Conversations, that’s what we long for, and you will understand what I am saying if you are a writer. We don’t like small talk, we like talks about life, pain, hurt comfort; we like theories, about universe, energy, emptiness, love, and above all, we like dealing with human emotions, that’s how we survive, we write what world hide. It’s comforting for us, we are addicted, until our pen spills our thoughts, we can’t sleep. We are opinionated, but we may change if your presentation is nice. That’s what happened with me.
It was the talk I usually like, being an atheist and asking reasons to believe in an energy divine, and they present something, that surpassed my reasoning abilities and I started laughing, ironically.
“What? Why are you laughing?”
“Did any of these remarks made sense? It’s illogical.”
“God is not a logic, it’s a belief, both can’t go together.”
“That means God who created you, implanted a program called logic in your system which will make his creation think that there wasn’t any creator”
She stayed silent for a while, and then asked me what’s my belief?
“I believe that its human nature to seek comfort, and hence create something that will make us feel comfortable, safe, give us hope to carry on.”
“What’s the discomfort that we feel?”
“Well, it’s more of a mental condition. Our mind questions everything, and when there aren’t any answers it start making some. We are all empty, I notice that every day, we stare at the horizon every time we aren’t doing something productive. We drown into self pity, and it’s very easy to imagine that one is not treated well, one doesn’t have a good friends, people don’t love us, we are just a piece of shit and some of it might be true. Our mind, over thinking mind makes us uncomfortable. It’s not just about me, it’s about us all.”
“And how do you think God helps us find comfort?”
“Well, God is an idea that helped us frame rules to run our society. The concept of heaven and hell, I don’t believe that. We are here, and that’s what we know, life happens, makes us uncomfortable, and that’s all because we were taught to believe in justice, fairness. Our thoughts, our principles, are all doped with these morals that don’t work in life.”
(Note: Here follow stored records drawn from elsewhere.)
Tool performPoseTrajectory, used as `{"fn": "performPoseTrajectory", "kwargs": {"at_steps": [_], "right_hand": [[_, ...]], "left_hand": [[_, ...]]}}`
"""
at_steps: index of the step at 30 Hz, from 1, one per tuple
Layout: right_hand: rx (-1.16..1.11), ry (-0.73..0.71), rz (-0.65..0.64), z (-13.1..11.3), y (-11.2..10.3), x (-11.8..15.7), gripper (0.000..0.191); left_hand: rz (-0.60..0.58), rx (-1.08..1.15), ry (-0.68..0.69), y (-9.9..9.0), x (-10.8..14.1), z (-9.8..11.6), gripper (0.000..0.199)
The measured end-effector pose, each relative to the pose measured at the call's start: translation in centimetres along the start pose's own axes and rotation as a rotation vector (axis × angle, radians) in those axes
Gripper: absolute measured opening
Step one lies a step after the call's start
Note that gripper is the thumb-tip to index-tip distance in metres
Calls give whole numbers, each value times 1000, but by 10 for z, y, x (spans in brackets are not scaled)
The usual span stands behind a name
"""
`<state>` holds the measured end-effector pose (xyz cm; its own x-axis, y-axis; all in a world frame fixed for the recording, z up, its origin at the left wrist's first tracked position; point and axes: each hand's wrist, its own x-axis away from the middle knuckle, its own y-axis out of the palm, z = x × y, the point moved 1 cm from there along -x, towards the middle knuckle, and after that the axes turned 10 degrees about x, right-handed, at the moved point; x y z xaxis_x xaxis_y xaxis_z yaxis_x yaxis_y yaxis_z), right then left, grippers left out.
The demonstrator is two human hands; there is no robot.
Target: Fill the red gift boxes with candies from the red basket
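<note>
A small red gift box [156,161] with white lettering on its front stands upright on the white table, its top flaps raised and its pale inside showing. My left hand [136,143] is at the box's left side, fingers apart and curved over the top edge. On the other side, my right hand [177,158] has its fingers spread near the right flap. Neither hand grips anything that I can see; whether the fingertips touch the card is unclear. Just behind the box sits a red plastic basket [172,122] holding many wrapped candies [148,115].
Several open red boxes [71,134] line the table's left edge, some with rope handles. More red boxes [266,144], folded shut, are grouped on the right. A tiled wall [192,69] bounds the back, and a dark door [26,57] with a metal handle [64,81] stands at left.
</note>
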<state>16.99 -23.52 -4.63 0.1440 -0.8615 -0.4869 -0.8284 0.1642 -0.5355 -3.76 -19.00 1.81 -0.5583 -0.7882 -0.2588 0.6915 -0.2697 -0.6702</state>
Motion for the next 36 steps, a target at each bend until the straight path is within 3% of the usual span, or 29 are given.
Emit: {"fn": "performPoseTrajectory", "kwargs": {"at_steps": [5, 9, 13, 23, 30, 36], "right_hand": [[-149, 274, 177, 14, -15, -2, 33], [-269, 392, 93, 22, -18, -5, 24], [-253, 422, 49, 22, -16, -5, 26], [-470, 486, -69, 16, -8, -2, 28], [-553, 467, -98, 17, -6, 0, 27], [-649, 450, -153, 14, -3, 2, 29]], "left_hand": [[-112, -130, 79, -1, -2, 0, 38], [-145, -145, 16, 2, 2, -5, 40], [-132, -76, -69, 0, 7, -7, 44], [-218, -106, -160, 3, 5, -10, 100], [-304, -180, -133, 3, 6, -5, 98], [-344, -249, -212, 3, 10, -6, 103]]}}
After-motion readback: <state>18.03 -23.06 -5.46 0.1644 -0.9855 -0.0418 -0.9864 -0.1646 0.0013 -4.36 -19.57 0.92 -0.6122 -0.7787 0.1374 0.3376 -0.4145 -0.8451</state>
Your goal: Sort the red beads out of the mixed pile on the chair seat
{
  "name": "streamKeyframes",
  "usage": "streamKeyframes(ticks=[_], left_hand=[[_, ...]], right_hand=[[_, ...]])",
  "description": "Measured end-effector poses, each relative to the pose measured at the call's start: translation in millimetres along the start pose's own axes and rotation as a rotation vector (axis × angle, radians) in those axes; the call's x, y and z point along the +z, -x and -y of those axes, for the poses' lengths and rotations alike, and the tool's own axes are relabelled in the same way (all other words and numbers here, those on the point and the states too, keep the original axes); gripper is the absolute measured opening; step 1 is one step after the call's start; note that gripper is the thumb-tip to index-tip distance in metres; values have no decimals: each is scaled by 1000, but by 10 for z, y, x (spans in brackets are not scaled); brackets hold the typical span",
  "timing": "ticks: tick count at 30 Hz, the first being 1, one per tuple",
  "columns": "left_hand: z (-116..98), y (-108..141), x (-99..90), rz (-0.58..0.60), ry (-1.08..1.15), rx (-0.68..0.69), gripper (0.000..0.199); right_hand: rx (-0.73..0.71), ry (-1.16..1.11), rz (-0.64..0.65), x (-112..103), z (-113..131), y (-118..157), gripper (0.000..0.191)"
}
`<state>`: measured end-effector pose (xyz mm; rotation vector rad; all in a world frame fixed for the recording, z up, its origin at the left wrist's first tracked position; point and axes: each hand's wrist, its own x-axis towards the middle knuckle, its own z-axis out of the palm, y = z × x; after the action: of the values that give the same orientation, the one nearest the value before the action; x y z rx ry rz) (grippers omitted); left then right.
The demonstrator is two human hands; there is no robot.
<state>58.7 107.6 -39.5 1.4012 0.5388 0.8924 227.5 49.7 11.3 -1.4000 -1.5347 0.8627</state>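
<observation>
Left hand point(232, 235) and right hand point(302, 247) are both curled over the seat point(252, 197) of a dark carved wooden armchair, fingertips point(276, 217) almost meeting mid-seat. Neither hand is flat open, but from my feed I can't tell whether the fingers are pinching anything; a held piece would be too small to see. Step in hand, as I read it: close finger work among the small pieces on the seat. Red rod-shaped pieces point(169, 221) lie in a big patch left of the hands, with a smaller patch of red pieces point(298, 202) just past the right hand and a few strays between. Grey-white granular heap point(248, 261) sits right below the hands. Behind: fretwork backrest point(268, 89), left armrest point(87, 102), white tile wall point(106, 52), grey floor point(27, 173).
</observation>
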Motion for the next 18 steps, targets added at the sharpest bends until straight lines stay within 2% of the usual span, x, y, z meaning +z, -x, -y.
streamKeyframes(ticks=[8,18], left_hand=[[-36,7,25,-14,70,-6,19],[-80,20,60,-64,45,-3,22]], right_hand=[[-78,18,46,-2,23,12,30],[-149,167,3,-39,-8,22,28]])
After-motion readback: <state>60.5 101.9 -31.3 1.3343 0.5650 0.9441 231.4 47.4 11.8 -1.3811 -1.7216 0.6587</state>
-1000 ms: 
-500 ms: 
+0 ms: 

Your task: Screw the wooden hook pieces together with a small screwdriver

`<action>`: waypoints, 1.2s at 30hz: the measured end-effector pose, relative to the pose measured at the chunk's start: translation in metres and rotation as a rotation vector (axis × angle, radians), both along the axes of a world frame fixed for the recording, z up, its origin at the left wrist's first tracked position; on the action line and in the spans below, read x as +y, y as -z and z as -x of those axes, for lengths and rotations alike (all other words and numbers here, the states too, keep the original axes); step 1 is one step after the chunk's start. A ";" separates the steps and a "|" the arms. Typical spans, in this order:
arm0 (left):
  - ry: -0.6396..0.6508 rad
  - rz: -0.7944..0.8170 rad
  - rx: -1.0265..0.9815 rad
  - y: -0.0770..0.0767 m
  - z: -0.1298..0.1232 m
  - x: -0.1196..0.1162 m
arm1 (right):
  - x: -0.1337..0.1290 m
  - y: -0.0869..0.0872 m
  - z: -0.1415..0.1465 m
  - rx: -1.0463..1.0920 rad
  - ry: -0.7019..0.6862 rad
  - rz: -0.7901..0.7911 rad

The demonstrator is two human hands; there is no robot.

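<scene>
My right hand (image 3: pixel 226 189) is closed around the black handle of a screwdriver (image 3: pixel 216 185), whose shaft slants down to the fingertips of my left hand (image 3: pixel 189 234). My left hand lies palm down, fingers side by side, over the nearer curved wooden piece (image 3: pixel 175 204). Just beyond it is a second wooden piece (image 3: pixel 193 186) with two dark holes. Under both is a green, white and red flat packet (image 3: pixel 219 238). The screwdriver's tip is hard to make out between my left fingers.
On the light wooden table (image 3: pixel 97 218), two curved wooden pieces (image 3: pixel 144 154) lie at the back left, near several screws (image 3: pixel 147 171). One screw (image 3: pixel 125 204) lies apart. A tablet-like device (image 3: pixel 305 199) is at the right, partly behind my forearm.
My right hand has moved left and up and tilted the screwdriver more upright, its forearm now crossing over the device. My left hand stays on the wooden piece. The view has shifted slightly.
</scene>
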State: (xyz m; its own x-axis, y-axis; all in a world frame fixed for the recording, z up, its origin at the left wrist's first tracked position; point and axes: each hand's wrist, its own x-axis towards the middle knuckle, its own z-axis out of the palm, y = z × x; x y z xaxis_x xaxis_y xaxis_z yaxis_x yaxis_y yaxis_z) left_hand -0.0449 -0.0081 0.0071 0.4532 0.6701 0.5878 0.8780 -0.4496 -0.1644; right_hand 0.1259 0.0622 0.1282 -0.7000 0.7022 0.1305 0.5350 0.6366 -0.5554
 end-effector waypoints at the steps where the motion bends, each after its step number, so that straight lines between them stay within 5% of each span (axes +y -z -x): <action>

“But thinking that we will get results after this life ends; it makes me feel better, why can’t you just accept that there is someone who is in control? What’s you belief?”
“I believe that there is no heaven and no hell, and it’s not going to change because we will die. I believe that either there is no God, or he is very cruel, for he enjoys watching us suffer. I know that you have a theory called Karma for that too, but I believe that it’s the life that matters, and not the afterlife, or pre-birth about which we can guess or believe, to help us through sufferings. I believe that it’s better to know that life is not fair, but until you die, you have to live with it.”
“But then what should we live for? We know we work for judgment day when we believe he exist, what’s the point of living without purpose? I can’t agree with you over this. Its my belief that defines my life, gives meaning to it. My every action was based on what I believe in, you can’t just take them, away and give me a new theory called life happens in which I have to know that life is uncomfortable and I have to deal with it.”
“But knowing that it makes more sense helps me. At least I am not folowing tradiotions blindly in which I don’t even believe.” I replied
“And it makes more sense because you devised it. I am happier with my God.”
I was tired, for she was not willing to accept, and neither was I for she didn’t present well, so I decided to try and end it.
“Does your God theory make your life more comfortable? It doesn’t take away my pain.”
“Neither am I, but I was raped; what’s your excuse?”she replied sarcastically. It hurt.
It gave me something to think, and I couldn’t reply her. Her question made me ask; am I really uncomfortable? Are we at all uncomfortable? I keep being cynical about life, I say it’s dark; I kept telling her about theory of life, was I right? Or am I just like others, weak to accept the reality, who knows? I know that my discomfort was nothing compared with her and that my life wasn’t that dark after all…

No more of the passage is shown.